What is needed:
Word for word, the data below must be repeated in full; no picture is to be included.

[[ Raw data open ]]

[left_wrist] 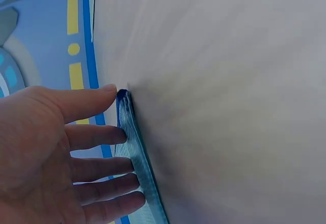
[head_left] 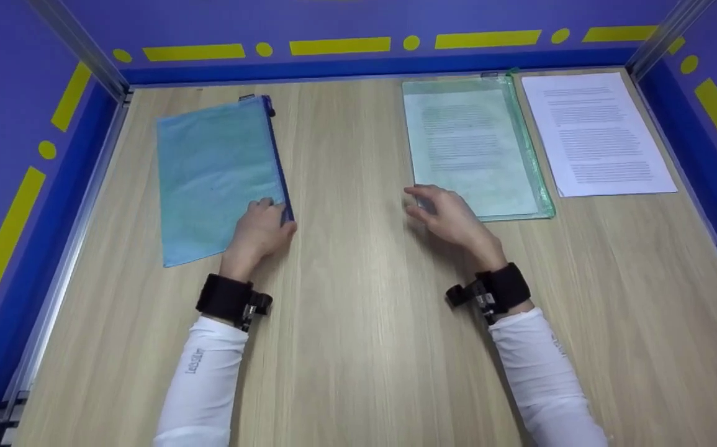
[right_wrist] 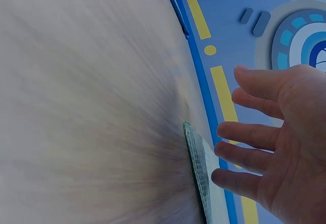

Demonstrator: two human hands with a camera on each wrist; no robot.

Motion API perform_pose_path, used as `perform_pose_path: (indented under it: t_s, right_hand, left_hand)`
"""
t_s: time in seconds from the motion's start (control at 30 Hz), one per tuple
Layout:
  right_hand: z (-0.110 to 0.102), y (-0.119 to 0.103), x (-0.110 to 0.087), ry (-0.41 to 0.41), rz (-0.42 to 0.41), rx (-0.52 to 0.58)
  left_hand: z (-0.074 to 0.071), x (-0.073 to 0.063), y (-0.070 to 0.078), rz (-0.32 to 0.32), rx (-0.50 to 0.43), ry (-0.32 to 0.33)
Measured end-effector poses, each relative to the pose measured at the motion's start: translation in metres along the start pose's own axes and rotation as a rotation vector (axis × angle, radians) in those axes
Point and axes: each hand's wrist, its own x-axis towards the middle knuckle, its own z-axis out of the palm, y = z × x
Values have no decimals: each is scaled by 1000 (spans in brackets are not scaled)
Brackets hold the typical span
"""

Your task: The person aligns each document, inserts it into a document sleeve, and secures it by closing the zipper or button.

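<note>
A blue zip folder (head_left: pixel 215 167) with a dark blue zip edge lies tilted on the left of the table. My left hand (head_left: pixel 262 228) is over its near right corner. In the left wrist view the left fingers (left_wrist: pixel 104 172) are extended, their tips at the folder's surface, with the thumb near the zip corner. On the right lies a green transparent zip folder (head_left: pixel 470 149) with a printed sheet inside. Above its near left corner is my right hand (head_left: pixel 454 217). The right wrist view shows those fingers (right_wrist: pixel 244 158) spread and relaxed, holding nothing.
Printed white paper (head_left: pixel 600 136) lies at the far right, beside the green folder. Bare wood-grain table (head_left: pixel 346 248) runs between the two folders. Blue panels (head_left: pixel 358 18) with yellow marks border the back and both sides.
</note>
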Motion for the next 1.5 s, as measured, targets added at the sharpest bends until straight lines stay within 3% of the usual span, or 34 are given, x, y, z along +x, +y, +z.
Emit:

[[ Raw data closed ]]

Answer area:
[left_wrist] 
[head_left] 
[right_wrist] 

Demonstrator: two human hands with a camera on each wrist; no robot.

Motion API perform_pose_path, used as `perform_pose_path: (indented under it: t_s, right_hand, left_hand)`
"""
t_s: time in seconds from the motion's start (control at 30 Hz), one per tuple
Layout:
  right_hand: z (-0.110 to 0.102), y (-0.119 to 0.103), x (-0.110 to 0.087), ry (-0.41 to 0.41), rz (-0.42 to 0.41), rx (-0.52 to 0.58)
  left_hand: z (-0.074 to 0.071), x (-0.073 to 0.063), y (-0.070 to 0.078), rz (-0.32 to 0.32), rx (-0.50 to 0.43), ry (-0.32 to 0.33)
Measured end-effector poses, each relative to the pose measured at the motion's start: translation in metres along the start pose's own axes and rotation as a rotation vector (axis × angle, radians) in those axes
Point and axes: each hand's wrist, its own x-axis towards the middle knuckle, its own z-axis out of the palm, y = z × x
Values have no decimals: each is scaled by 1000 (spans in brackets are not scaled)
Brackets hold the typical span
"""

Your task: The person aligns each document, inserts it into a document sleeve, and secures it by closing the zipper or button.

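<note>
A blue zip folder (head_left: pixel 215 167) with a dark blue zip edge lies tilted on the left of the table. My left hand (head_left: pixel 262 228) is over its near right corner. In the left wrist view the left fingers (left_wrist: pixel 104 172) are extended, their tips at the folder's surface, with the thumb near the zip corner. On the right lies a green transparent zip folder (head_left: pixel 470 149) with a printed sheet inside. Above its near left corner is my right hand (head_left: pixel 454 217). The right wrist view shows those fingers (right_wrist: pixel 244 158) spread and relaxed, holding nothing.
Printed white paper (head_left: pixel 600 136) lies at the far right, beside the green folder. Bare wood-grain table (head_left: pixel 346 248) runs between the two folders. Blue panels (head_left: pixel 358 18) with yellow marks border the back and both sides.
</note>
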Motion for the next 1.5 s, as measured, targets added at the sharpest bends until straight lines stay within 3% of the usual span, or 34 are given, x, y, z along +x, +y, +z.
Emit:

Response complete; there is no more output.